Key Laboratory of RNA Innovation, Science and Engineering, Shanghai Institute of Biochemistry and Cell Biology, Center for Excellence in Molecular Cell Science, Chinese Academy of Sciences, Shanghai 200031, China.
University of Chinese Academy of Sciences, Beijing 100049, China.

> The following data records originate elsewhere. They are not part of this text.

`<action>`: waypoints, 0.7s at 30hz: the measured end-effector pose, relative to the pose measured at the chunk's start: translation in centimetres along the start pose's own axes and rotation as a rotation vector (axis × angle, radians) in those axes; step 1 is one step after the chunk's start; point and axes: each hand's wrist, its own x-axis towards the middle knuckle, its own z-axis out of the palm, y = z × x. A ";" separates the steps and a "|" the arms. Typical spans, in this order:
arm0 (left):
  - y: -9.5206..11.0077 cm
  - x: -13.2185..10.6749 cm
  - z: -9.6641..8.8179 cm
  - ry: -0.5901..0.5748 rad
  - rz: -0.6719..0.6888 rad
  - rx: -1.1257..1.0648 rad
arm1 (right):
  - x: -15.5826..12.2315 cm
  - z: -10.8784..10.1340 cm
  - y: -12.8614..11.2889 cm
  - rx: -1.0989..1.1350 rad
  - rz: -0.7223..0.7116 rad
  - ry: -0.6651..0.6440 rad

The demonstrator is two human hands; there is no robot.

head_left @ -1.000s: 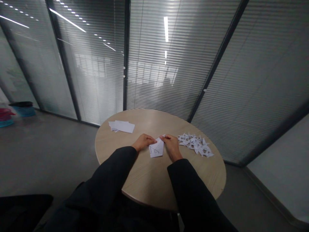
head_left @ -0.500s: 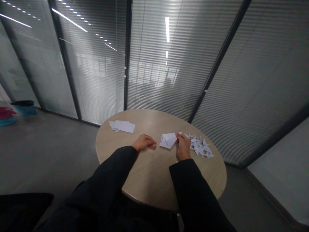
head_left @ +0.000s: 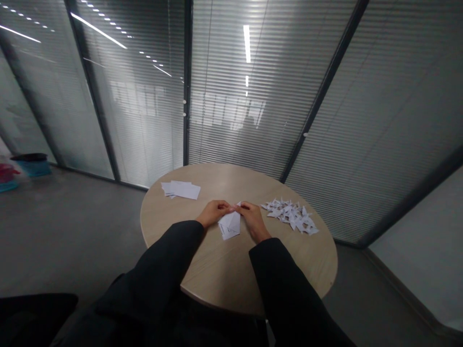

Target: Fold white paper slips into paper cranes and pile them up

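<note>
A partly folded sheet of white paper (head_left: 230,225) is between my two hands over the middle of the table, its wide end towards me, with some print showing near that end. My left hand (head_left: 215,212) pinches its far end from the left. From the right, my right hand (head_left: 253,219) grips the same end, the fingertips of both hands almost meeting. On the right lies a pile of small pointed folded paper pieces (head_left: 291,215). Several flat white paper sheets (head_left: 185,190) overlap at the left back of the table.
The round wooden table (head_left: 217,274) stands in front of me, close to a glass partition with blinds (head_left: 231,140). A blue bin (head_left: 35,165) is on the floor at far left, beside a second bin with a red liner (head_left: 7,176). Something black (head_left: 36,313) is at lower left.
My right hand has brought the folded paper left and turned it so its wide end points towards me. My left hand, earlier empty, now holds it too.
</note>
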 end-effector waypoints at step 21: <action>1.1 -0.4 -0.1 -0.024 0.138 0.133 | 0.5 -0.5 0.6 -0.074 -0.049 0.086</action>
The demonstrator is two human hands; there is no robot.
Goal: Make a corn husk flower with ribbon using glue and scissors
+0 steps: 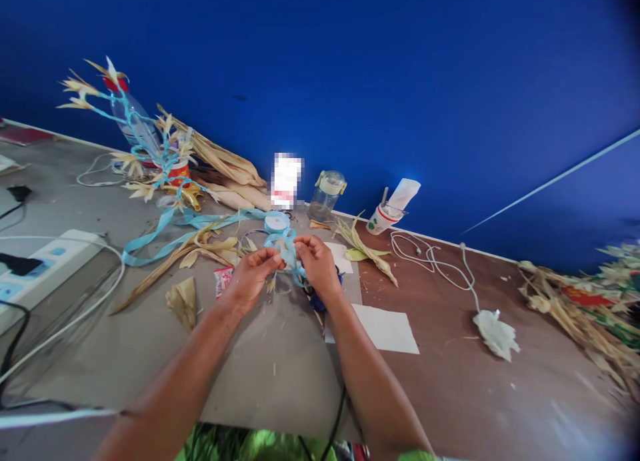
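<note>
My left hand point(253, 274) and my right hand point(319, 264) meet above the middle of the table, fingertips pinched. Between them they hold a light blue ribbon point(287, 249), which loops over and hangs below my right fingers. Some pale material shows within the loops, too small to name. Just behind my fingers sits a roll of blue ribbon point(276, 222). Dry corn husks point(203, 242) lie left of my left hand, with a small red-and-white packet point(223, 281) near that wrist. A dark blue object point(316, 302) is partly hidden beneath my right hand.
A ribbon-wrapped branch with husk flowers point(165, 157) stands at the back left, by a plastic bottle point(131, 114). A glass jar point(327, 195) and a paper cup point(383, 219) stand along the wall. White paper point(387, 327), cables point(445, 274) and a power strip point(55, 264) lie around.
</note>
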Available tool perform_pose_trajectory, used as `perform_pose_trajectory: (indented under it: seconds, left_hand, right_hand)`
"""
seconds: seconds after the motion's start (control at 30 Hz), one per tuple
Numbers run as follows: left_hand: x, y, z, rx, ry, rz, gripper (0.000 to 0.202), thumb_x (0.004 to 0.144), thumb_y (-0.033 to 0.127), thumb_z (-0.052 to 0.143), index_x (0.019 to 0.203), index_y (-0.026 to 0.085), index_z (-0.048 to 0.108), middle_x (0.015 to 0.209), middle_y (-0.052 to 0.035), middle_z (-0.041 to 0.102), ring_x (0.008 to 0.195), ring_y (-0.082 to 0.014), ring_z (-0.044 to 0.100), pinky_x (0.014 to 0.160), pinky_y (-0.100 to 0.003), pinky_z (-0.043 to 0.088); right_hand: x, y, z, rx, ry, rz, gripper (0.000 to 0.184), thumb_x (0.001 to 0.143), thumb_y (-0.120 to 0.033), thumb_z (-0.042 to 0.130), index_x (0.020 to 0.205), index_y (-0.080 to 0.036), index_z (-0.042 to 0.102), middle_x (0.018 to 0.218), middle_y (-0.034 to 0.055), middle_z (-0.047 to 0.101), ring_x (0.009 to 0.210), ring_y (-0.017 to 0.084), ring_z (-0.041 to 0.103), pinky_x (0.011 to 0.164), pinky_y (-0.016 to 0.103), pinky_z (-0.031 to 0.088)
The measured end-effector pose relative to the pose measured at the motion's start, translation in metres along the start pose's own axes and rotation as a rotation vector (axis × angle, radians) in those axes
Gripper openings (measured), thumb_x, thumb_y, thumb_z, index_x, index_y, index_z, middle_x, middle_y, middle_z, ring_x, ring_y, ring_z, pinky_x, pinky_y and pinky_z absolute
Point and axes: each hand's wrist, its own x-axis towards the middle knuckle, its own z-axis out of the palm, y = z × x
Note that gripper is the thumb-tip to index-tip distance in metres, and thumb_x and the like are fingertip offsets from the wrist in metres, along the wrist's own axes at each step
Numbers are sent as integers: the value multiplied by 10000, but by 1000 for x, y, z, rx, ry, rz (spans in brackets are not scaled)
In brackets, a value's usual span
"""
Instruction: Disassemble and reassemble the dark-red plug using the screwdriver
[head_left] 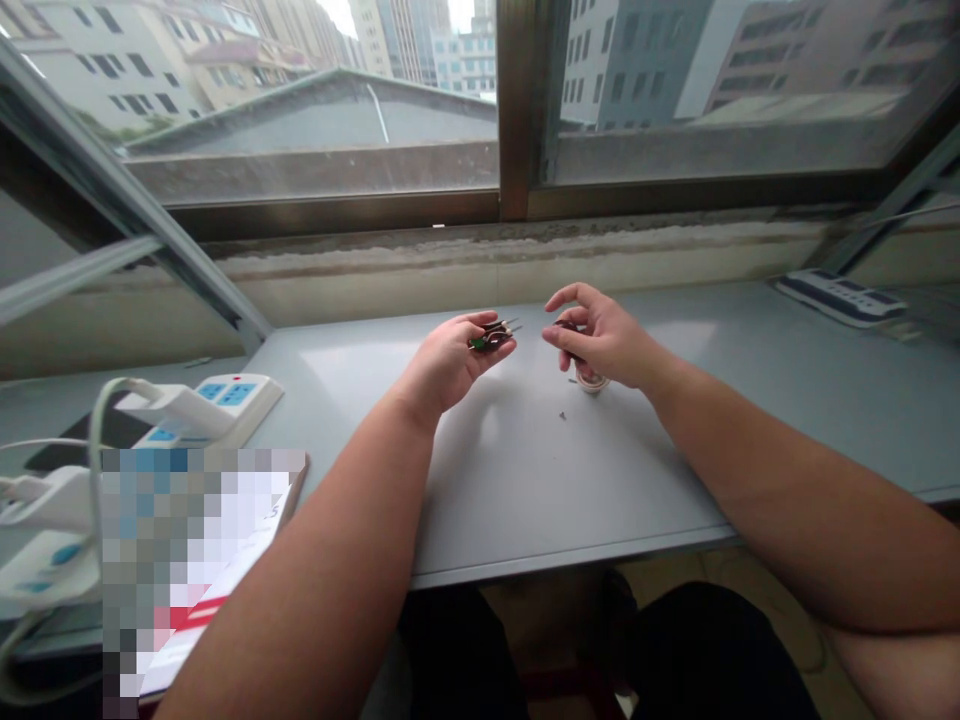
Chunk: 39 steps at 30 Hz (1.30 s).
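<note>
Above the grey table, my left hand [461,360] is closed around a small dark part [495,336] with a green patch like a circuit board and thin metal prongs pointing right. Across a short gap, my right hand [600,335] pinches a small dark piece [571,327] between thumb and fingers; most of it is hidden and its kind is unclear. Below that hand stands a small round container [592,381], partly covered by the fingers. A tiny metal piece [562,415], perhaps a screw, lies on the table nearer me, and another sits beside the container.
The grey table [495,520] runs up to the wall under the window. White power strips [244,395] with plugs and cables stand at left, near a partly blurred booklet [247,530]. Another power strip [840,298] lies at the far right. Metal frame bars [202,275] slant at the left.
</note>
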Motion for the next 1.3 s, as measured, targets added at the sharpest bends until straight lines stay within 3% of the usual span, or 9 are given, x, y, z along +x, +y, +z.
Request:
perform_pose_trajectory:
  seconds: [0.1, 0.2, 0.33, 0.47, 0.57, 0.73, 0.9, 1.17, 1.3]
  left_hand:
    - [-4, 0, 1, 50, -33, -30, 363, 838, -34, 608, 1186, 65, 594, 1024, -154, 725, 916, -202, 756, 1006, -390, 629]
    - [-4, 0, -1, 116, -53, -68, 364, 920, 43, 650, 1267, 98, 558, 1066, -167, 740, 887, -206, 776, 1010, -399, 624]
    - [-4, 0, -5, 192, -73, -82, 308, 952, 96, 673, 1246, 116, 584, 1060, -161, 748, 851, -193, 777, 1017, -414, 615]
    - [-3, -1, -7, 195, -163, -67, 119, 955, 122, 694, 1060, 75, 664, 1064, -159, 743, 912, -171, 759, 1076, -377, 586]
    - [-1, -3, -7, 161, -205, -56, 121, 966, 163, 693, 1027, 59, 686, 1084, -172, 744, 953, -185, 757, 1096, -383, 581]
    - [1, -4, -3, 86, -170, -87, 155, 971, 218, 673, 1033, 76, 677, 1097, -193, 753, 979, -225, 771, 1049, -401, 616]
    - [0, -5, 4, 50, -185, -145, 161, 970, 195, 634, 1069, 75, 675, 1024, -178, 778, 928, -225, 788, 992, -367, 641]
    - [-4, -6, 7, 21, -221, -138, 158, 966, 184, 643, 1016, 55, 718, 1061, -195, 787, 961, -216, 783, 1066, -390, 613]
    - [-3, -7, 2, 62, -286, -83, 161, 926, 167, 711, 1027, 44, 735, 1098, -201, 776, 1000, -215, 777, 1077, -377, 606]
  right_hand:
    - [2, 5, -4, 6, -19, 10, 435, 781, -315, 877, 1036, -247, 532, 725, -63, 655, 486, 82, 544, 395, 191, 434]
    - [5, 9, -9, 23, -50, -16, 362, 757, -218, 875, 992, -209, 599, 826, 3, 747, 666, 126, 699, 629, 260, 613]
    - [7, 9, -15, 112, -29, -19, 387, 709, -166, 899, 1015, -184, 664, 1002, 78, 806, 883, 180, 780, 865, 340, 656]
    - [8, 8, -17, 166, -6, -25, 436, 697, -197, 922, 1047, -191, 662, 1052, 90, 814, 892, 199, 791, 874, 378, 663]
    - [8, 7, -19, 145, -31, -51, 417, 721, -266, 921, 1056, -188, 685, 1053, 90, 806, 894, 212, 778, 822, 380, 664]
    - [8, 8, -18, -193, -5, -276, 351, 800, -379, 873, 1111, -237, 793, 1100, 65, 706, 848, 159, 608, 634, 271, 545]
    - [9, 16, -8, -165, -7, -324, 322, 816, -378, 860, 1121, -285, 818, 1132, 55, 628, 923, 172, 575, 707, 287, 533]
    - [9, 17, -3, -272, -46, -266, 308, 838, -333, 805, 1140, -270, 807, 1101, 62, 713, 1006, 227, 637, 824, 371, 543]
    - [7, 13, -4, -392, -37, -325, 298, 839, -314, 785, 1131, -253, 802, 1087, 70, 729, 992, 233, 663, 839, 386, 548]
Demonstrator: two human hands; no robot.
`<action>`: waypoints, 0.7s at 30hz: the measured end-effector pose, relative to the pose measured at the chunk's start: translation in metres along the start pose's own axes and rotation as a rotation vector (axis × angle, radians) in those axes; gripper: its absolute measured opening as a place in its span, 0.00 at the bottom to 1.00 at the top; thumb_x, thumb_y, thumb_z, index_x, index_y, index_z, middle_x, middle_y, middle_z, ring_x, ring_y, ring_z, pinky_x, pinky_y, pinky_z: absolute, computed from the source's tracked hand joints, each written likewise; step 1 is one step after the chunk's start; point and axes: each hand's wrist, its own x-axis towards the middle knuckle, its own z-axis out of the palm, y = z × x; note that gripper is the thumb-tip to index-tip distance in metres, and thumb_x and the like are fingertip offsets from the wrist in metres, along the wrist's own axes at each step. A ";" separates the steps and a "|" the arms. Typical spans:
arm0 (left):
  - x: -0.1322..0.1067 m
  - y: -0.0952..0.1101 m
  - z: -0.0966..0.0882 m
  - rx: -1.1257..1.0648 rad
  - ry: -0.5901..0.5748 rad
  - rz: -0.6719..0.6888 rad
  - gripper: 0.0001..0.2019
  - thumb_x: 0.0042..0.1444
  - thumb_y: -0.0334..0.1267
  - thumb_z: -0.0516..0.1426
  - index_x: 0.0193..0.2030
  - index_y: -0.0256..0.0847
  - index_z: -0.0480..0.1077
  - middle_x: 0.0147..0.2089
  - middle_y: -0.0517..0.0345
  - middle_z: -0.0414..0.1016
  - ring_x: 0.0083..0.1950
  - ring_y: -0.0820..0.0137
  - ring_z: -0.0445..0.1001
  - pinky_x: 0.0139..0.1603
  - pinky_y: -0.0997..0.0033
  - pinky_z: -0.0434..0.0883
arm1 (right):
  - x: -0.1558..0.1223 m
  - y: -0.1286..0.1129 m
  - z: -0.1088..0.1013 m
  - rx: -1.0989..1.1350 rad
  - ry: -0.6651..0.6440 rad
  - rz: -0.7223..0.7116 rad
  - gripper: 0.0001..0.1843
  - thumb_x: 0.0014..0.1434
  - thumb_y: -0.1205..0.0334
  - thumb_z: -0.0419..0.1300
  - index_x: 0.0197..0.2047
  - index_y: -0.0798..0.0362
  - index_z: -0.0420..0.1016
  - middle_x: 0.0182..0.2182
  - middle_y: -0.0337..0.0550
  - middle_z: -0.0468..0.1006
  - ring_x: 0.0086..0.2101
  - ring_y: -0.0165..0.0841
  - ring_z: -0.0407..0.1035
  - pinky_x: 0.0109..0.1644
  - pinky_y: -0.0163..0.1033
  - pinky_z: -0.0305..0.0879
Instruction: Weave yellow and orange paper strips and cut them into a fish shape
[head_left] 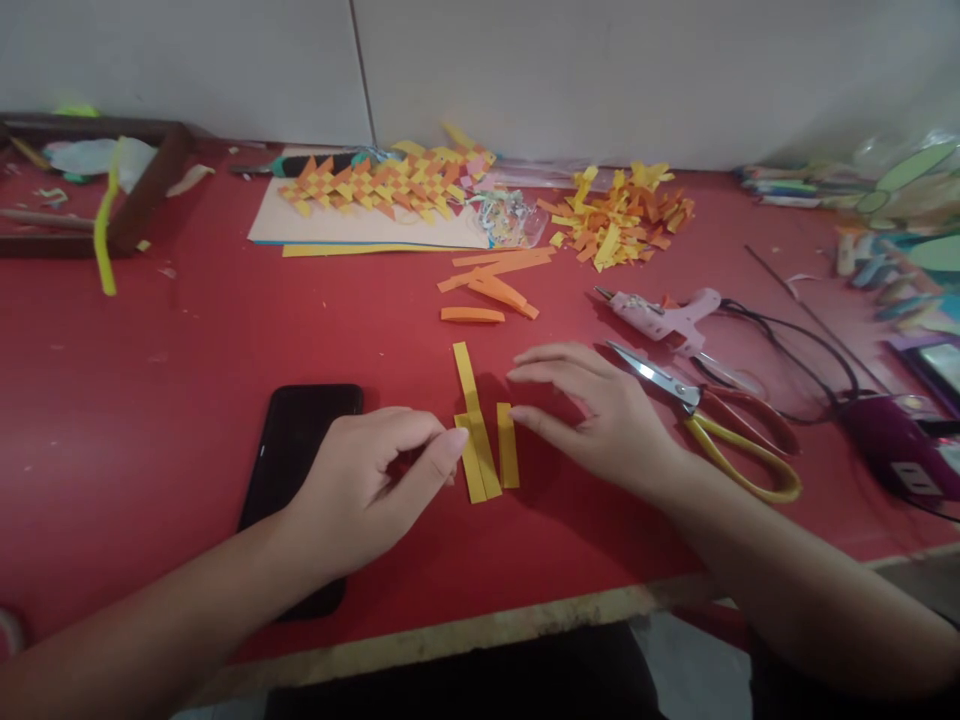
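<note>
Yellow strips (484,455) at the centre of the red table (187,380)

The yellow strips lie near the middle of the frame: a long one, a short one along its lower left side, and another short one to its right. The left hand (379,475) is at their left, partly over the phone (304,430). Its fingers are curled, the thumb tip at the edge of the strips; whether it grips one, I cannot tell. The right hand (592,405) is just right of them, fingers apart, thumb tip by the short right strip.

Above the strips lie orange strips (504,292). At upper centre, a woven band (360,185) rests on a pale sheet (337,225), left of a heap of cut paper (626,220). Scissors (694,398) and a glue gun (667,320) lie right of the right hand. A tray (154,185) stands at upper left.
</note>
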 end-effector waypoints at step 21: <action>0.003 0.000 -0.001 -0.065 -0.001 -0.013 0.19 0.66 0.39 0.50 0.24 0.40 0.70 0.22 0.64 0.73 0.22 0.77 0.69 0.25 0.76 0.62 | 0.001 0.003 0.008 0.033 -0.164 -0.266 0.10 0.64 0.65 0.59 0.47 0.50 0.79 0.42 0.46 0.80 0.42 0.37 0.71 0.49 0.46 0.70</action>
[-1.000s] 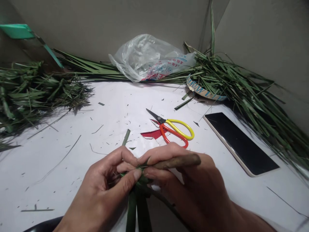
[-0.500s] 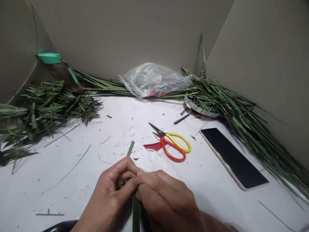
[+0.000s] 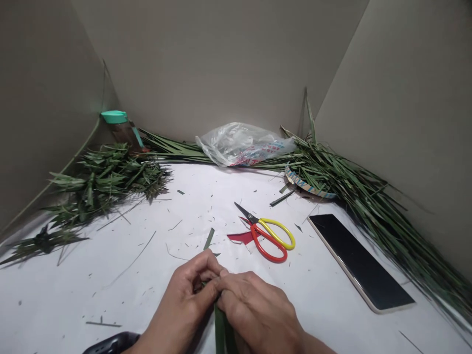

Int J Mol Sci. 2024 Nov 18;25(22):12380. doi: 10.3390/ijms252212380.
Pathological aggregation of a specific protein into insoluble aggregates is a common hallmark of various neurodegenerative diseases (NDDs). In the earlier literature, each NDD is characterized by the aggregation of one or two pathogenic proteins, which can serve as disease-specific biomarkers. The aggregation of these specific proteins is thought to be a major cause of or deleterious result in most NDDs. However, accumulating evidence shows that a pathogenic protein can interact and co-aggregate with other pathogenic proteins in different NDDs, thereby contributing to disease onset and progression synergistically. During the past years, more than one type of NDD has been found to co-exist in some individuals, which may increase the complexity and pathogenicity of these diseases. This article reviews and discusses the biochemical characteristics and molecular mechanisms underlying the co-aggregation and co-pathologies associated with TDP-43 pathology. The TDP-43 aggregates, as a hallmark of amyotrophic lateral sclerosis (ALS) and frontotemporal lobar degeneration (FTLD), can often be detected in other NDDs, such as Alzheimer's disease (AD), Parkinson's disease (PD), Huntington's disease (HD) and spinocerebellar ataxia type 2 (SCA2). In many cases, TDP-43 is shown to interact and co-aggregate with multiple pathogenic proteins in vitro and in vivo. Furthermore, the co-occurrence and co-aggregation of TDP-43 with other pathogenic proteins have important consequences that may aggravate the diseases. Thus, the current viewpoint that the co-aggregation of TDP-43 with other pathogenic proteins in NDDs and their relevance to disease progression may gain insights into the patho-mechanisms and therapeutic potential of various NDDs.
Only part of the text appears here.